Nouvelle victoire pour EDF face aux fournisseurs alternatifs. Vendredi 17 avril, le Conseil d'Etat a rejeté le recours en référé déposé par les concurrents de l'énergéticien historique. Déjà déboutés le mois dernier par la Commission de régulation de l'énergie (CRE), ces derniers réclamaient l'activation de la clause de "force majeure" pour suspendre les contrats Arenh, qui se traduisent, en période de baisse de la consommation en raison de la propagation de l'épidémie de coronavirus, par d'importantes pertes financières.
Revente à prix cassé
Mis en place en 2010 pour favoriser la concurrence, les contrats Arenh (pour accès régulé à l'électricité nucléaire historique) permettent aux fournisseurs alternatifs de racheter chaque année 100 TWh d'électricité auprès d'EDF, soit près d'un quart de la production nucléaire française. Le prix est fixé à 42 euros le mégawattheure, ce qui est, en temps normal, inférieur au prix de marché. Les rivaux d'EDF plébiscitent le dispositif: en décembre, les demandes d'Arenh s'étaient élevées à 147 TWh, forçant la CRE à instaurer un mécanisme de rationnement.
Problème: depuis le début du confinement, la demande d'électricité recule fortement en France, notamment en raison de l'arrêt d'une grande partie de l'activité industrielle. Or, les fournisseurs alternatifs doivent contractuellement continuer d'acquérir de l'électricité nucléaire, toujours au prix de 42 euros. Comme ils ne peuvent pas ajuster le volume d'achat pour tenir compte du repli de leurs besoins, ils se retrouvent avec un surplus qu'il ne peuvent pas conserver. Et qu'ils doivent donc revendre à prix cassé sur le marché - autour de 20 euros actuellement.
Des millions d'euros de pertes
Ces sociétés, qui représentent près de 40% de la consommation électrique française, se retrouvent ainsi prises au piège de l'Arenh. Accusant des pertes qui se chiffrent en millions d'euros, elles se sont d'abord retournées vers EDF pour réclamer l'activation de la clause de "force majeure" prévue dans les accords d'approvisionnement. Et ainsi pouvoir acheter l'électricité dont elles ont besoin directement sur les marchés, à un prix beaucoup plus compétitif. Mais l'électricien a rejeté leur demande. Les fournisseurs alternatifs ont ensuite saisi la CRE, sans obtenir gain de cause.
Dans une délibération datée du 26 mars, la CRE avait estimé que les conditions n'étaient pas réunies. Et elle soulignait aussi que la suspension des contrats Arenh aurait des conséquences "disproportionnées" et qu'elle "créerait un effet d'aubaine pour les fournisseurs au détriment d'EDF qui irait à l'encontre des principes de fonctionnement du dispositif qui reposent sur un engagement ferme des parties sur une période d'un an". Certes, le régulateur n'écarte pas la suspension des contrat Arenh, mais seulement "si l'acheteur parvenait à démontrer que sa situation économique rendait totalement impossible l'exécution de l'obligation de paiement".

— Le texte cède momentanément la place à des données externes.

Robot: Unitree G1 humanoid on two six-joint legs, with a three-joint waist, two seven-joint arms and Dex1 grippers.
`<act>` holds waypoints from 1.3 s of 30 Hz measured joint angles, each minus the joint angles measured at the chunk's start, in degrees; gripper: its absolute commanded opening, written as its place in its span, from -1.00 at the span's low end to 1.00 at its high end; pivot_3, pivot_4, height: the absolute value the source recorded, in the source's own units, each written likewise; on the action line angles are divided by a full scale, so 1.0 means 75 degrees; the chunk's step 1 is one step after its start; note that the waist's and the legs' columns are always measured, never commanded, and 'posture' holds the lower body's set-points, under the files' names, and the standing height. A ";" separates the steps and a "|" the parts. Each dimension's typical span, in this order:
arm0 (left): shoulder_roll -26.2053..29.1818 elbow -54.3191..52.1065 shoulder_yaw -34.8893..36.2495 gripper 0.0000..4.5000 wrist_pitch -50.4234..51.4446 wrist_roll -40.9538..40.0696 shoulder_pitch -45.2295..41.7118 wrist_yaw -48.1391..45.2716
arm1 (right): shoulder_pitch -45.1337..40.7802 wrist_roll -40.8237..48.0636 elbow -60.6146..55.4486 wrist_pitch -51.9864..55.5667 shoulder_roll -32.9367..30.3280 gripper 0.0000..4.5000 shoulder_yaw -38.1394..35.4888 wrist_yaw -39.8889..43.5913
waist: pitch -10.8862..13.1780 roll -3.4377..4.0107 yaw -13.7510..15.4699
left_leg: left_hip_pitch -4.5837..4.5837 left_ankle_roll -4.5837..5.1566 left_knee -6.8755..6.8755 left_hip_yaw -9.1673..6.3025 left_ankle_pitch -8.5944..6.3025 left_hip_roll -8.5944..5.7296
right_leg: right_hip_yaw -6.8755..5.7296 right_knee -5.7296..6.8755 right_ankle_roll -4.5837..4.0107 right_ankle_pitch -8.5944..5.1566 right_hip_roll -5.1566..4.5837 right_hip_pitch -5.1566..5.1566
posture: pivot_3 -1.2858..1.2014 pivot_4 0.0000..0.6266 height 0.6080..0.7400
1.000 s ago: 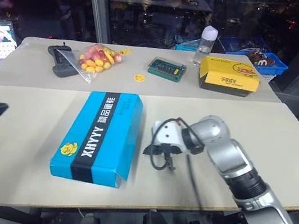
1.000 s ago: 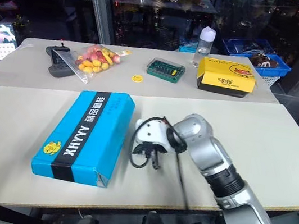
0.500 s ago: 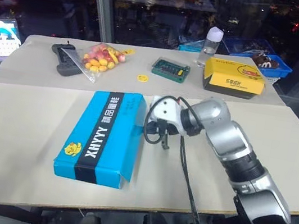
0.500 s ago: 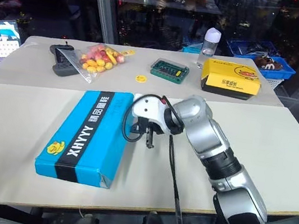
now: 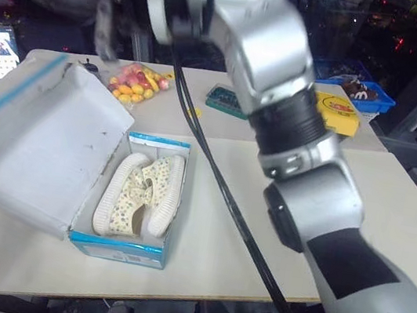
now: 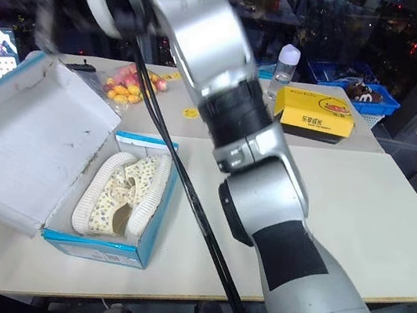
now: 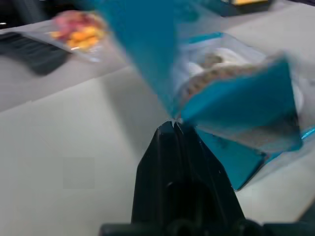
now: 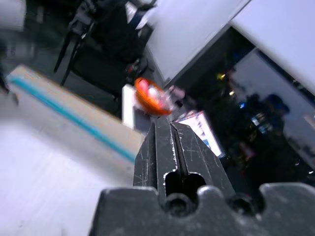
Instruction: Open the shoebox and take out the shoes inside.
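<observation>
Standing open on the table point(image 5: 390, 209), the shoebox point(image 5: 134, 250) has its lid point(image 5: 40, 142) swung up and over toward 9 o'clock, white inside showing, and both shoes point(image 5: 140, 195) lie side by side in the tray, toes toward 12.

Risk, as a judgement: the lid looks unsupported at this tilt; if the right arm point(image 5: 281, 97) lets it go or sweeps across, it may drop shut over the shoes or drag the light tray toward the table's near edge. A reach made across the lid could also snag it.

Pose: the right arm arches high across the scene from 5 o'clock up to 11, above the box. The right gripper point(image 8: 171, 147) has its jaws pressed together, nothing between them. The left gripper point(image 7: 172, 129), jaws likewise closed and empty, sits low just beside the box's blue outer wall.
</observation>
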 measured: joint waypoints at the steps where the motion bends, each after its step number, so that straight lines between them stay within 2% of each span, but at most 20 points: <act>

Face aux "circonstances exceptionnelles actuelles", la CRE propose simplement des délais de paiement des factures Arenh, ainsi qu'une suppression des pénalités normalement infligées aux fournisseurs qui ont acheté trop d'électricité via ce mécanisme au cours d'une année. Elle demandait aussi à EDF d'accorder des facilités de paiement, notamment pour les acteurs de petites tailles. Pas de quoi satisfaire les contestataires, qui assuraient que le régulateur n'a pas l'autorité pour définir si la crise sanitaire constitue une "force majeure". Un argument qui n'a pas convaincu le Conseil d'Etat.